Along with its wavelength and propagation direction, the polarization of light is one of its basic attributes. Light–matter interactions, from simple Fresnel reflections1 to single-molecule spectroscopy2, can be highly polarization dependent. It is for this reason that polarization control is essential for major classes of optical systems such as free-space, fibre-optic and on-chip systems. In some free-space optical systems, such as compact disc and digital versatile disc players, polarization control enables the separation of incident and reflected beams with high efficiency3. Others, such as ellipsometers4 and imaging systems5, aim to characterize materials and scenes via their response to polarized light. The benefits of polarization-resolved imaging are evidenced by the fact that some animal eyes have evolved to achieve this functionality, for example, the mantis shrimp can resolve the full polarization state of light (Stokes vectors)6. Indeed, polarization-resolved imaging can enhance contrast7,8 and enable the classification of chemical isomers9. In both fibre-optic10 and on-chip11 systems, polarization control is needed to prevent the detrimental effects of polarization-mode dispersion. We also note that, in addition to its importance in optical system design, it has been predicted that polarization control in metamaterials can provide unusual properties such as negative refraction12.
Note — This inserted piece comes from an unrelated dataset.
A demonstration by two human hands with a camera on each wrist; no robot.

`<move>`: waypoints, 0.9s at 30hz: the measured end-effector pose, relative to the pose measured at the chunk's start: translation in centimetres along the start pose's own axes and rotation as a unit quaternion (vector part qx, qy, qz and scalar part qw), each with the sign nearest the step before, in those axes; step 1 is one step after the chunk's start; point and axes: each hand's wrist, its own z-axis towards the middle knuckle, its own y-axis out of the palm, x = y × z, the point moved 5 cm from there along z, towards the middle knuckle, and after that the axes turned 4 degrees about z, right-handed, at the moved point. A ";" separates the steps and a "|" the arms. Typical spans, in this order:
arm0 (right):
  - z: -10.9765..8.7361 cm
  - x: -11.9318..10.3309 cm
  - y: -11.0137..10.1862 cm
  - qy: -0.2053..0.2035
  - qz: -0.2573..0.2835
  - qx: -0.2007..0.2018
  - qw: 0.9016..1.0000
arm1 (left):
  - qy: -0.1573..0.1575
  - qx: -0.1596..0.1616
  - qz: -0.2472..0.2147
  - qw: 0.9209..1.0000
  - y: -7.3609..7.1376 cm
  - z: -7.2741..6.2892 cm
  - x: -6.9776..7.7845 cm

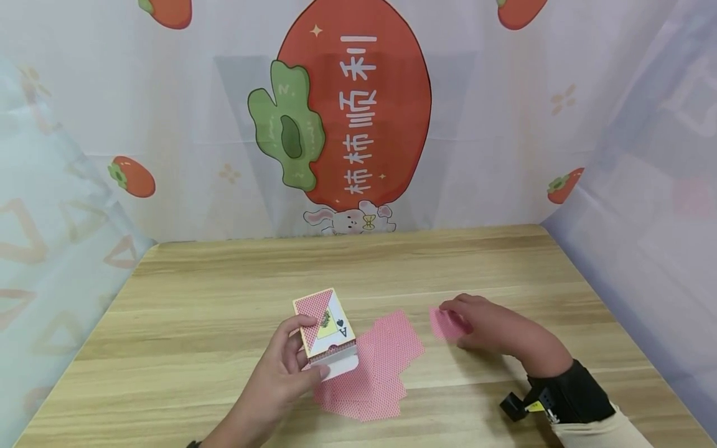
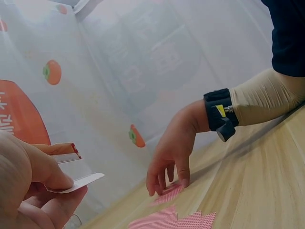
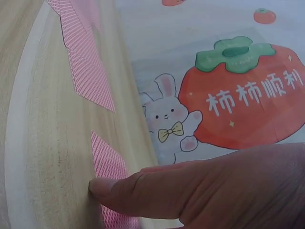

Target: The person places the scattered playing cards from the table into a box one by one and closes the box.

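In the head view my left hand (image 1: 280,367) grips a playing-card box (image 1: 327,320) with an ace of spades on its face. The fingers lie along its left side and the thumb presses the white end flap (image 2: 86,180). What the box holds inside is hidden. Beneath and right of it, red-and-white patterned playing cards (image 1: 386,348) lie spread and overlapping, backs up. My right hand (image 1: 484,326) pinches a separate playing card (image 1: 439,323) at the table, fingertips at its far side and thumb (image 3: 107,188) at its near edge. That card is partly covered by the hand.
The wooden table (image 1: 213,292) meets a white printed curtain (image 1: 476,155) at its back edge, with more curtain on both sides. A black wrist camera (image 1: 512,407) sticks out from the right wristband, low over the table.
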 end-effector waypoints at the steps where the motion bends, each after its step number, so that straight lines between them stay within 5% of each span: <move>1: 0.0 -0.1 0.0 0.001 -0.003 -0.001 1.000 | 0.000 0.001 0.000 1.000 0.0 0.0 0.0; 27: -0.3 -0.7 0.4 0.045 0.055 -0.039 0.997 | -0.005 0.003 0.000 1.000 0.0 -0.1 0.1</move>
The continuous trend towards miniaturization has generated considerable interest in polarization control devices based on micro- and nanostructures. It has been known for some time13 that wire-grids act as linear polarizers14, and recent work has demonstrated their integration with image sensor devices for division-of-focal-plane-imaging polarimeters5. For full control over polarization, however, the ability to distinguish between left- and right-circularly polarized (LCP, RCP) light is crucial. This has led to intense interest in the development of plasmonic and photonic nanostructures that achieve this aim. Thus far, these have largely comprised devices with circular dichroism and optical activity15,16,17,18,19,20,21,22,23. The former refers to differences in absorption between LCP and RCP. The latter refers to the rotation of the plane of polarized light upon passing through the device. There has also been interest in nanostructures that produce superchiral fields24, due to the fact that many molecules important in biology and chemistry are chiral and respond very differently to LCP and RCP light25. Largely, however, the nanostructures developed thus far that distinguish between LCP and RCP can be thought of as filters and wave-plates. An ubiquitous functionality employed in systems based on bulk optics, however, is that of beam-splitting. This motivates the development of chiral beam-splitters that separate LCP from RCP. Turner et al.26 recently demonstrated a chiral beam-splitter based on a gyroid photonic crystal. The device was fabricated by direct laser writing and comprised a triangular prism with an overall size of 96 × 96 × 24 μm3, or 64,000 cubic unit cells (a=1.2 μm). For many applications, however, achieving the chiral beam-splitting functionality using a single nanostructured layer fabricated by one conventional lithography step, rather than a bulk photonic crystal fabricated by three-dimensional (3D) direct laser writing26, would be preferable.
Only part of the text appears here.